Because the listing below is to be kept intact, restate all of it word for word.

START The data

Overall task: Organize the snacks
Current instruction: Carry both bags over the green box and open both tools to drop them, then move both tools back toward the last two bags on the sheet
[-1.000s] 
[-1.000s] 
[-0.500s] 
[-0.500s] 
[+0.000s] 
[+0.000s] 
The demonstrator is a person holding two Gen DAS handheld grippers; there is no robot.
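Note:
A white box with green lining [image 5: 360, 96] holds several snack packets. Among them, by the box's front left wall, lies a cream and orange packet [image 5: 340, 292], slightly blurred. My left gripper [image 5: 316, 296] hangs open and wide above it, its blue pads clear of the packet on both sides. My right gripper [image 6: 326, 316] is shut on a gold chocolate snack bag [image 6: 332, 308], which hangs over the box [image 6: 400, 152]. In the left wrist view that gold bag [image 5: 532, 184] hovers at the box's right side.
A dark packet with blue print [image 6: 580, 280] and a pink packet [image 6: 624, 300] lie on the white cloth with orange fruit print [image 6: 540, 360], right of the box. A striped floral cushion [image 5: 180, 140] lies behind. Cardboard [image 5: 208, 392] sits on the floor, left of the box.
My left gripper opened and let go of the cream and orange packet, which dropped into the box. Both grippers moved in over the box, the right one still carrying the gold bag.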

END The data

→ **Response to the exercise**
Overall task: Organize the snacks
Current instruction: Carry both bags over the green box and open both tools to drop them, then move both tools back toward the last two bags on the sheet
[-1.000s] 
[-1.000s] 
[-0.500s] 
[-0.500s] 
[+0.000s] 
[+0.000s] 
The demonstrator is a person holding two Gen DAS handheld grippers; there is no robot.
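Note:
A white box with green lining [image 5: 360, 96] holds several snack packets. Among them, by the box's front left wall, lies a cream and orange packet [image 5: 340, 292], slightly blurred. My left gripper [image 5: 316, 296] hangs open and wide above it, its blue pads clear of the packet on both sides. My right gripper [image 6: 326, 316] is shut on a gold chocolate snack bag [image 6: 332, 308], which hangs over the box [image 6: 400, 152]. In the left wrist view that gold bag [image 5: 532, 184] hovers at the box's right side.
A dark packet with blue print [image 6: 580, 280] and a pink packet [image 6: 624, 300] lie on the white cloth with orange fruit print [image 6: 540, 360], right of the box. A striped floral cushion [image 5: 180, 140] lies behind. Cardboard [image 5: 208, 392] sits on the floor, left of the box.
My left gripper opened and let go of the cream and orange packet, which dropped into the box. Both grippers moved in over the box, the right one still carrying the gold bag.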

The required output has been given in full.